Every line from the one containing "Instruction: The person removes" to the one containing "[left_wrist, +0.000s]" in the records below, both included, must be set down exactly, and no other line.

[Records provided]:
• • •

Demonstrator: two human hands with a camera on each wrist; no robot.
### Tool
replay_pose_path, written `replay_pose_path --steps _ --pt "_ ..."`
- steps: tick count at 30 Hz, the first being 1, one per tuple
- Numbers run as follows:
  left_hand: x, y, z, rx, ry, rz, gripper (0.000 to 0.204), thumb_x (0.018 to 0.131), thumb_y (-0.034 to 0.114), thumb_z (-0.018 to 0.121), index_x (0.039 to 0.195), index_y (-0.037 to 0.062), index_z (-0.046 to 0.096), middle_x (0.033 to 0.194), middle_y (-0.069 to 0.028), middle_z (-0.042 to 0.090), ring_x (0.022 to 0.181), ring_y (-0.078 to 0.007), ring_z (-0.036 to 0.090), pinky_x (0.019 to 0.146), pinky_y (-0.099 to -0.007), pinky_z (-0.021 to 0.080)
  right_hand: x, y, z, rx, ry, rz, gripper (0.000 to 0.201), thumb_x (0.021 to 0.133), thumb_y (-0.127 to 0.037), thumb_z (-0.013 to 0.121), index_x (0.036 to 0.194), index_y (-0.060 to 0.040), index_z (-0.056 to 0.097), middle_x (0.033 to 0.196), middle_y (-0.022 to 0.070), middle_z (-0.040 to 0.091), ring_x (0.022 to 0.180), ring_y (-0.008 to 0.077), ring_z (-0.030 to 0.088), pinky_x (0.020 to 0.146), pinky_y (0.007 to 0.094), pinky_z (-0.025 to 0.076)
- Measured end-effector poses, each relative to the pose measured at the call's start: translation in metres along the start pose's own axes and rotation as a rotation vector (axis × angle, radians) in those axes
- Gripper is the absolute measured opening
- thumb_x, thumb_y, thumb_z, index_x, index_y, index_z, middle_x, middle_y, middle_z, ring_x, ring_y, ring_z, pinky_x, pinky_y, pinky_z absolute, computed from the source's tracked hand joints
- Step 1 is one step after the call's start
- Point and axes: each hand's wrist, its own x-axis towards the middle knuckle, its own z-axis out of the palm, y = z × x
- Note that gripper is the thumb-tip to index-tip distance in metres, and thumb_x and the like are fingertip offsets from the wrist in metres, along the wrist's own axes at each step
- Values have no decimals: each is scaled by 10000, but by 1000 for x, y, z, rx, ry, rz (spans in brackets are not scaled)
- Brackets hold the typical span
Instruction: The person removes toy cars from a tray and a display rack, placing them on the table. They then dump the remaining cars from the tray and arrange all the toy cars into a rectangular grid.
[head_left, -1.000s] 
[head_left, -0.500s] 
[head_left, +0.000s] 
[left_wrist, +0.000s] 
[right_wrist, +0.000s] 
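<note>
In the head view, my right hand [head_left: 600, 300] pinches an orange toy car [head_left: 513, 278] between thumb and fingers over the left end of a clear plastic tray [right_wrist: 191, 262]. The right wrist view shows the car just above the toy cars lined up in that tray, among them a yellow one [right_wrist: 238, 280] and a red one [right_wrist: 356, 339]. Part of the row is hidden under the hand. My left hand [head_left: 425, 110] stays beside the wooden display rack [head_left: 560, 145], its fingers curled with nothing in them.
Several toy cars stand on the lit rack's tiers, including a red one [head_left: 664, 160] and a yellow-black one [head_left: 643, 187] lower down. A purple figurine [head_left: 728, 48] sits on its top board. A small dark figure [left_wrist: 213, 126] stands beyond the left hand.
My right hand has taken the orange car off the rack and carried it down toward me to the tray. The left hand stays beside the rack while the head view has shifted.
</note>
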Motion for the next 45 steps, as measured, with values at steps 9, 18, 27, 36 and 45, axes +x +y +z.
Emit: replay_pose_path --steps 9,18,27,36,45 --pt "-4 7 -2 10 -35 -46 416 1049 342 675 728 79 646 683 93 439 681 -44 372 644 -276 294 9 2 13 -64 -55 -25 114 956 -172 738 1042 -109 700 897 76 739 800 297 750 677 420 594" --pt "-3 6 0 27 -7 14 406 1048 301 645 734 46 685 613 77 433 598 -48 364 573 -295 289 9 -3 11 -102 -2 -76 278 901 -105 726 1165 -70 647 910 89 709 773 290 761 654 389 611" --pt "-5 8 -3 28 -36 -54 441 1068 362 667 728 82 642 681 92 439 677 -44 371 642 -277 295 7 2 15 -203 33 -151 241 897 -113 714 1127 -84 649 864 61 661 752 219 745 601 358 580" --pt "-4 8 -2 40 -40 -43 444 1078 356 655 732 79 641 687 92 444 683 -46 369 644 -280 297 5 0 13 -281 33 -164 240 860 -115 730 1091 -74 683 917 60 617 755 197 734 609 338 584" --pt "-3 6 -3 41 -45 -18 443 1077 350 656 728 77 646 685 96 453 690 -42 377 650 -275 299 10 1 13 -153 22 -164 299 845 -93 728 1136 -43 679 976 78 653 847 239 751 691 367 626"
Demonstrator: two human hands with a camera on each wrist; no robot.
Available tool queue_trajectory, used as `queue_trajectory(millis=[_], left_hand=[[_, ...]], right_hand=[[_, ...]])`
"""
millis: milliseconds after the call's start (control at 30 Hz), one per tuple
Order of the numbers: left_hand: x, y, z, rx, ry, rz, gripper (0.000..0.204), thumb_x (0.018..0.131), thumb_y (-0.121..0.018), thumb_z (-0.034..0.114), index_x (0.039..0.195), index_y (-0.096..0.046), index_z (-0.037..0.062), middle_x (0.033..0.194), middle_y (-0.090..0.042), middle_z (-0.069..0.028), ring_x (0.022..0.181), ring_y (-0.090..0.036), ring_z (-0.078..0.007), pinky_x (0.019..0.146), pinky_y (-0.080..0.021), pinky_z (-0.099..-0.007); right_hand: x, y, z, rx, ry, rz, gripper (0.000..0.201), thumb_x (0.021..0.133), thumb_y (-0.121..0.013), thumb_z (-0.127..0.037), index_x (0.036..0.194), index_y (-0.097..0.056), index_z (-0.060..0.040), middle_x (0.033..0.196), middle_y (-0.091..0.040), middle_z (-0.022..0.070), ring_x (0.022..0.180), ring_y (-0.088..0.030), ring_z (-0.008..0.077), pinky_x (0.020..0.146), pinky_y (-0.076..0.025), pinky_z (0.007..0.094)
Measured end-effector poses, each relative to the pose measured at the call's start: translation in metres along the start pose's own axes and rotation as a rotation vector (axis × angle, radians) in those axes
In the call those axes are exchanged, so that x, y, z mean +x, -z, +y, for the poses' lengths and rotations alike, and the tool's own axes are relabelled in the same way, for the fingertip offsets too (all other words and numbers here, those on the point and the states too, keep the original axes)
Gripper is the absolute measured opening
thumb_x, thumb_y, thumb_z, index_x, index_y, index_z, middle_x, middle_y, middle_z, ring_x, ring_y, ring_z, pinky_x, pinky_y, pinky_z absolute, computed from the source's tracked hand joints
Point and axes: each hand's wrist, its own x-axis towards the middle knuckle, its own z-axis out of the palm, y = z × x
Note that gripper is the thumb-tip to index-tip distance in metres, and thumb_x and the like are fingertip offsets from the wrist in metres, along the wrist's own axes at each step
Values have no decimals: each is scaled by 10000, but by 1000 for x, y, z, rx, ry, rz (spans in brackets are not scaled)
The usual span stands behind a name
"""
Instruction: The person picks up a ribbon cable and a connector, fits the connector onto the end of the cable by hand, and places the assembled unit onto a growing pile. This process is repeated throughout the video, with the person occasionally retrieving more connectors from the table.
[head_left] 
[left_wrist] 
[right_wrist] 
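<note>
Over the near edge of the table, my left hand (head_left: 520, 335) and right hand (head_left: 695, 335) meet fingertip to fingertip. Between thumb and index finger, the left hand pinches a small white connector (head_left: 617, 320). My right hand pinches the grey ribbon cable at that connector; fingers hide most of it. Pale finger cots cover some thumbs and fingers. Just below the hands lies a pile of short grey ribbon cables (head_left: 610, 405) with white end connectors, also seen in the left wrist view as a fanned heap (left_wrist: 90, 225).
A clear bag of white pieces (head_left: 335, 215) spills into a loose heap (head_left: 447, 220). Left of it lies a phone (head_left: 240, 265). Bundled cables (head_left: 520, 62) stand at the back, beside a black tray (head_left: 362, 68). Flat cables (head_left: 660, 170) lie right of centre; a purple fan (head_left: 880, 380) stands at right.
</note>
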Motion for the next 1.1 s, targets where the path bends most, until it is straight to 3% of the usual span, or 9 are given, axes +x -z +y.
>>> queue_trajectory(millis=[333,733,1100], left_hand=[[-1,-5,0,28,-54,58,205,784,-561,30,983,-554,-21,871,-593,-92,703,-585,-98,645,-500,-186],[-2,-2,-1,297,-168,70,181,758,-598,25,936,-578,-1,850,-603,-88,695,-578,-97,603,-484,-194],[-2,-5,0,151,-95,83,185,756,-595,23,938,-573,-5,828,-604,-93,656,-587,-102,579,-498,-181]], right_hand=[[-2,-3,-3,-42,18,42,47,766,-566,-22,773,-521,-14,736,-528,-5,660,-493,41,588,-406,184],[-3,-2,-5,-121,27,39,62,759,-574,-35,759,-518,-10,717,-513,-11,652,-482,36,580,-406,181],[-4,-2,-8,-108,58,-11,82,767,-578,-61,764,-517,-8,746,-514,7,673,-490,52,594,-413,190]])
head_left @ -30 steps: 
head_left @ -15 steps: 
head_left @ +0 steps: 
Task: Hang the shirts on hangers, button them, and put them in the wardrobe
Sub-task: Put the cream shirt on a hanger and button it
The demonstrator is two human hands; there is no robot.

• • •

[Answer area]:
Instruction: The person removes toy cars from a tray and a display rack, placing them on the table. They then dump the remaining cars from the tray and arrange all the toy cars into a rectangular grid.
[head_left, -1.000s] 
[head_left, -0.500s] 
[head_left, +0.000s] 
[left_wrist, +0.000s] 

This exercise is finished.